### Activity
Using the data below, count the lines that carry the string "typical" and write only the count.

** Opening Exercise input block **

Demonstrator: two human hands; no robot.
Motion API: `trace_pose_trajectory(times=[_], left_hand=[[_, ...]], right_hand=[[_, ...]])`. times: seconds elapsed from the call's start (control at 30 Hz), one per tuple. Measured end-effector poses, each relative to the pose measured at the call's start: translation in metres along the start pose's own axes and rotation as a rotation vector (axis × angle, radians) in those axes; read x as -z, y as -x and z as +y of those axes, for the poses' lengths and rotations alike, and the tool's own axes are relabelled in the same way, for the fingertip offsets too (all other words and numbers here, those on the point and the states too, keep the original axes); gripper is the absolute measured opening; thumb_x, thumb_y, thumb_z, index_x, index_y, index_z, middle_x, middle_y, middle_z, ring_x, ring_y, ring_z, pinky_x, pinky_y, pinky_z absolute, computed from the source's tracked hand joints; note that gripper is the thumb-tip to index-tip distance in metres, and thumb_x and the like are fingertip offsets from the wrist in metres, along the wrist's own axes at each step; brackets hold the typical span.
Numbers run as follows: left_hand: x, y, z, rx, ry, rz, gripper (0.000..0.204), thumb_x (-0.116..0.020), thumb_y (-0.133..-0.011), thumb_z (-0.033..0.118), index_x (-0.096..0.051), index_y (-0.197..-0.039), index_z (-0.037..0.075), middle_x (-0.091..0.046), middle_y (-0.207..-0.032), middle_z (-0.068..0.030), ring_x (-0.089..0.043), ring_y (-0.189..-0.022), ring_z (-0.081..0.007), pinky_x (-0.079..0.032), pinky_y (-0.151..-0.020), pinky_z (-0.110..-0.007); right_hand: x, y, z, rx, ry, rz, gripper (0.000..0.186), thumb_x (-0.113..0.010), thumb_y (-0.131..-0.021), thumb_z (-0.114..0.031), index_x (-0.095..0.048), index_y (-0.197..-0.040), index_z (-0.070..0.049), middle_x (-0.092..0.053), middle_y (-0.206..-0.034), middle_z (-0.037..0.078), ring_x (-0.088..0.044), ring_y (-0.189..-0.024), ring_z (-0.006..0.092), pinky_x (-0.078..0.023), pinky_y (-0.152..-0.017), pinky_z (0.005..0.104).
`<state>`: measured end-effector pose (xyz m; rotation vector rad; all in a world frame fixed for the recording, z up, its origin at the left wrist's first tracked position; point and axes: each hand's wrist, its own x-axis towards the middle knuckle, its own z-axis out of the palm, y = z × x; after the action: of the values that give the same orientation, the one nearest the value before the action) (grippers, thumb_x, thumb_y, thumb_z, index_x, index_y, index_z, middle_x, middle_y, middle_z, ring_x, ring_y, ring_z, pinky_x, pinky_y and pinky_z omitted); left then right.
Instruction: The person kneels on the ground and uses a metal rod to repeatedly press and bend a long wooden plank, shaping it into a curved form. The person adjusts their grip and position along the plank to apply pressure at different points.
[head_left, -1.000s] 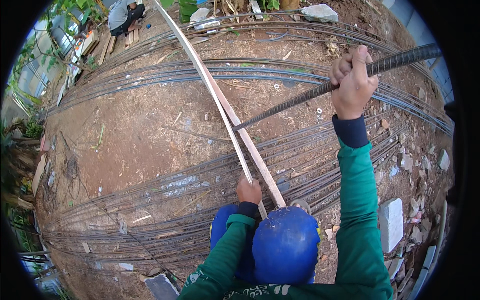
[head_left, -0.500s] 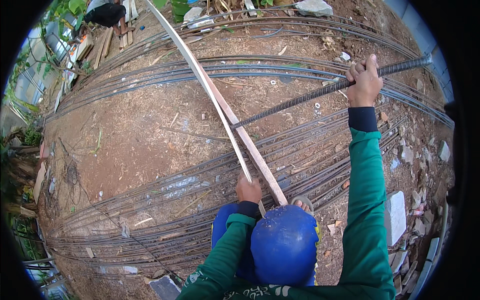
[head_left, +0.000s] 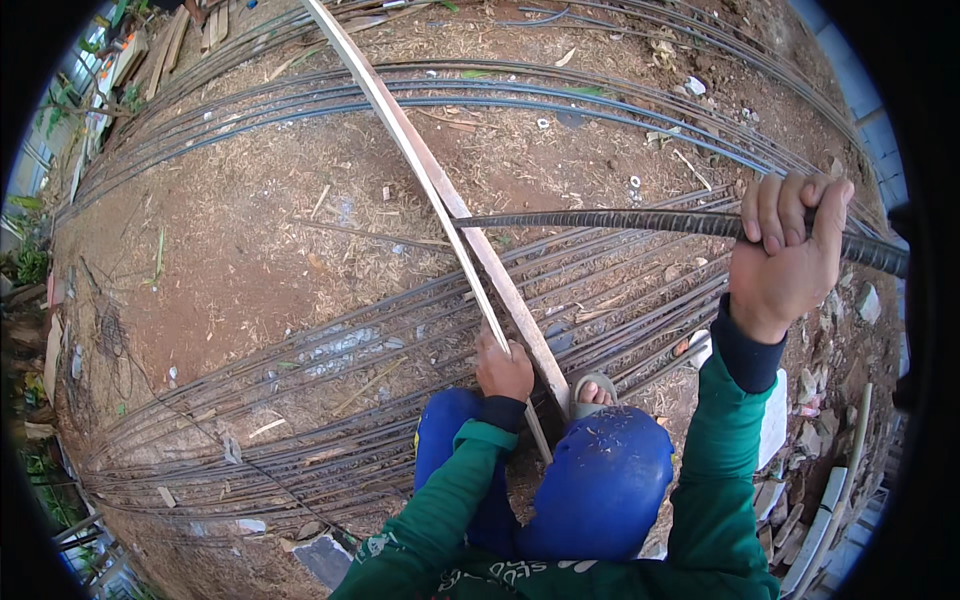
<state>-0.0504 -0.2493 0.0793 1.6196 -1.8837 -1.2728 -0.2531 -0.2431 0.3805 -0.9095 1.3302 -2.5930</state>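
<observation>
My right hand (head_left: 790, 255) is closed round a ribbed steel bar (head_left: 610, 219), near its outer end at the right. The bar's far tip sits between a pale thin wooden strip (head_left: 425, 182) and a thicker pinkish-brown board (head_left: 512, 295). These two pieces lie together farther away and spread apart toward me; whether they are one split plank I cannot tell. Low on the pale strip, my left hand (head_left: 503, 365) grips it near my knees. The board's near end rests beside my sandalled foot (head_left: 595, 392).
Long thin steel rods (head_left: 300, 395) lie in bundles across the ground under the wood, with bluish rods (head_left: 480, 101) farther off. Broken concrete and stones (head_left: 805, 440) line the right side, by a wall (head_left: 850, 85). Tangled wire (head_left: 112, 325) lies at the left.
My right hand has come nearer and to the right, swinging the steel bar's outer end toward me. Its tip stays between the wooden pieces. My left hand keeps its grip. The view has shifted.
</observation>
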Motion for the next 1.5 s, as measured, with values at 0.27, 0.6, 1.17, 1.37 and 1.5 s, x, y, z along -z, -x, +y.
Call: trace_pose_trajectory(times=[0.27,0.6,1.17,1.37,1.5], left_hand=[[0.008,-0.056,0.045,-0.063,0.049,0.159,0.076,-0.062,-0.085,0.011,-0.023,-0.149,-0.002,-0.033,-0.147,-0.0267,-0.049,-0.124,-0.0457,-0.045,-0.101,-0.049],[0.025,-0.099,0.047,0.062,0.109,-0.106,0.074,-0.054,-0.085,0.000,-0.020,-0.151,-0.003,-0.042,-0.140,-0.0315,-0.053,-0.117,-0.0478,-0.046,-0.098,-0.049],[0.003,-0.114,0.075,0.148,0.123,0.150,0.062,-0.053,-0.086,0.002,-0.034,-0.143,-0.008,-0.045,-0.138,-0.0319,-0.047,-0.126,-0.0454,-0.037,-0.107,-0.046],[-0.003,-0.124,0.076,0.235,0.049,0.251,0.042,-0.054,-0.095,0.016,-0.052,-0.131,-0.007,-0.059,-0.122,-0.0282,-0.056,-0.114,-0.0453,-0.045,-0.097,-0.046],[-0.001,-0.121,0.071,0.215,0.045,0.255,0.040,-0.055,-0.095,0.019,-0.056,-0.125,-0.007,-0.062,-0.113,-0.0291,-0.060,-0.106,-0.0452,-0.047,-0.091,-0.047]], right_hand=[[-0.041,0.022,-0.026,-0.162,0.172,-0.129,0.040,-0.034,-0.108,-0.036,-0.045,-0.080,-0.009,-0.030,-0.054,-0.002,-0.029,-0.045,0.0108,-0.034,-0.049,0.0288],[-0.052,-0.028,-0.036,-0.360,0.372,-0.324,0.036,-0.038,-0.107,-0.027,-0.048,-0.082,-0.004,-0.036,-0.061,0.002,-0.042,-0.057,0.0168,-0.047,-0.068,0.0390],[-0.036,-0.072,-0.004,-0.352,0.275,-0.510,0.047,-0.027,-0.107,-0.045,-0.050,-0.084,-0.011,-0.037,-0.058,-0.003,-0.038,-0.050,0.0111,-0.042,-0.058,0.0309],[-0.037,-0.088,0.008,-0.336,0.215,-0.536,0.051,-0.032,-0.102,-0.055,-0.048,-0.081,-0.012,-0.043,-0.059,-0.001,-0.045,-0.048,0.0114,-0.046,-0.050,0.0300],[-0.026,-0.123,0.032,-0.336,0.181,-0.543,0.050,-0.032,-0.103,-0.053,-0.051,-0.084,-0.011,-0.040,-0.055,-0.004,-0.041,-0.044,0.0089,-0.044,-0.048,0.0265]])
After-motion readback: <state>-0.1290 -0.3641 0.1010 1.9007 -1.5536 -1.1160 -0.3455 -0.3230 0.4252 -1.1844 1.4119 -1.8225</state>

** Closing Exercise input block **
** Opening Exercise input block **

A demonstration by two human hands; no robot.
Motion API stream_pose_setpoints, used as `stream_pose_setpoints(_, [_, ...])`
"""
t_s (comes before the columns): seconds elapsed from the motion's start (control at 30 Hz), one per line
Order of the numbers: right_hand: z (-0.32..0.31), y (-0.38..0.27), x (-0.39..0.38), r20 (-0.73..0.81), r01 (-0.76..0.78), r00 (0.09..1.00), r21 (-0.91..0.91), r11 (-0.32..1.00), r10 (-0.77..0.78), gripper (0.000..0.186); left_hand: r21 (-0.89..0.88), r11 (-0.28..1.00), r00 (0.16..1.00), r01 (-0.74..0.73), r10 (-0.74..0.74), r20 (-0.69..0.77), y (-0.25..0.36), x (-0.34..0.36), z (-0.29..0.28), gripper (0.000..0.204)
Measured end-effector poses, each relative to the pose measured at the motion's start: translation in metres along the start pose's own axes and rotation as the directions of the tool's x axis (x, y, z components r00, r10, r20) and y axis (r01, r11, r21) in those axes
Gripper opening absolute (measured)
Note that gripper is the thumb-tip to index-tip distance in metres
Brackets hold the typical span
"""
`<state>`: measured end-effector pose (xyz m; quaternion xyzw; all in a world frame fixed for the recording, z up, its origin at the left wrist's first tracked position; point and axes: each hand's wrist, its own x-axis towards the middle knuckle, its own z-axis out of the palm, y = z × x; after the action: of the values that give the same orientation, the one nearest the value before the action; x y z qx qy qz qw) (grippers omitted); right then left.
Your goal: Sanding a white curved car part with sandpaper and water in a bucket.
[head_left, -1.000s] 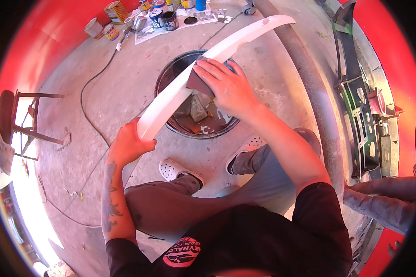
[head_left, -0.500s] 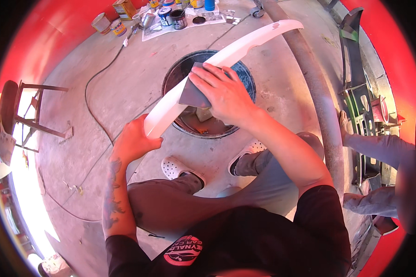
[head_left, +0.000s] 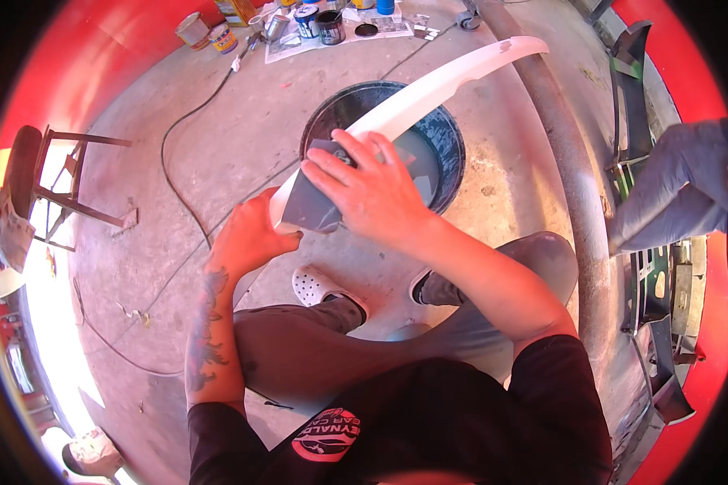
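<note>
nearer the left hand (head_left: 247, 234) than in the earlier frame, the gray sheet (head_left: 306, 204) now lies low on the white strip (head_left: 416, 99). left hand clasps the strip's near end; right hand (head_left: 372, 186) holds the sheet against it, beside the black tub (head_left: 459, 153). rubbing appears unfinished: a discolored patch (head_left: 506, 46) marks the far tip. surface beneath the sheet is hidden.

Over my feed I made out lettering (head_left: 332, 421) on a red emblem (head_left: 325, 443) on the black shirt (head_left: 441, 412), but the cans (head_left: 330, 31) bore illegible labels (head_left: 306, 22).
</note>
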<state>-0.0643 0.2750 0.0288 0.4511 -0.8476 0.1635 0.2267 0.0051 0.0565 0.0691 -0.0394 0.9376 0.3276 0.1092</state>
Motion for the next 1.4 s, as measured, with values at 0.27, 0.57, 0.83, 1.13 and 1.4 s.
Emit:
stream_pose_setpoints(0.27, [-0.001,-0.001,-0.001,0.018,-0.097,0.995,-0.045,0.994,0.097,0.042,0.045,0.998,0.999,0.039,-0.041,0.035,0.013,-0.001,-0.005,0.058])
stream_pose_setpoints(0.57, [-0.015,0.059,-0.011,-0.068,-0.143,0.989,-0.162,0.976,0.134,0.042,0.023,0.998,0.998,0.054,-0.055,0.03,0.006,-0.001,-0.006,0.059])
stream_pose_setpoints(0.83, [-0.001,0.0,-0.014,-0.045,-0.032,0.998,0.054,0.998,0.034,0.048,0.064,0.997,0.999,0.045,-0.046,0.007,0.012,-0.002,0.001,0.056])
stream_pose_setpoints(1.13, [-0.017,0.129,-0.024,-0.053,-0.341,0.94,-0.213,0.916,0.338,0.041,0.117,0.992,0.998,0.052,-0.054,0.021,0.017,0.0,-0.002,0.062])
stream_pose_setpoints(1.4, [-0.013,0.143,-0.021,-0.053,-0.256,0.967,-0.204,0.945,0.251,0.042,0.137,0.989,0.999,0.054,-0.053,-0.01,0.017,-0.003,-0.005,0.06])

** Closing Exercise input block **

### The answer
2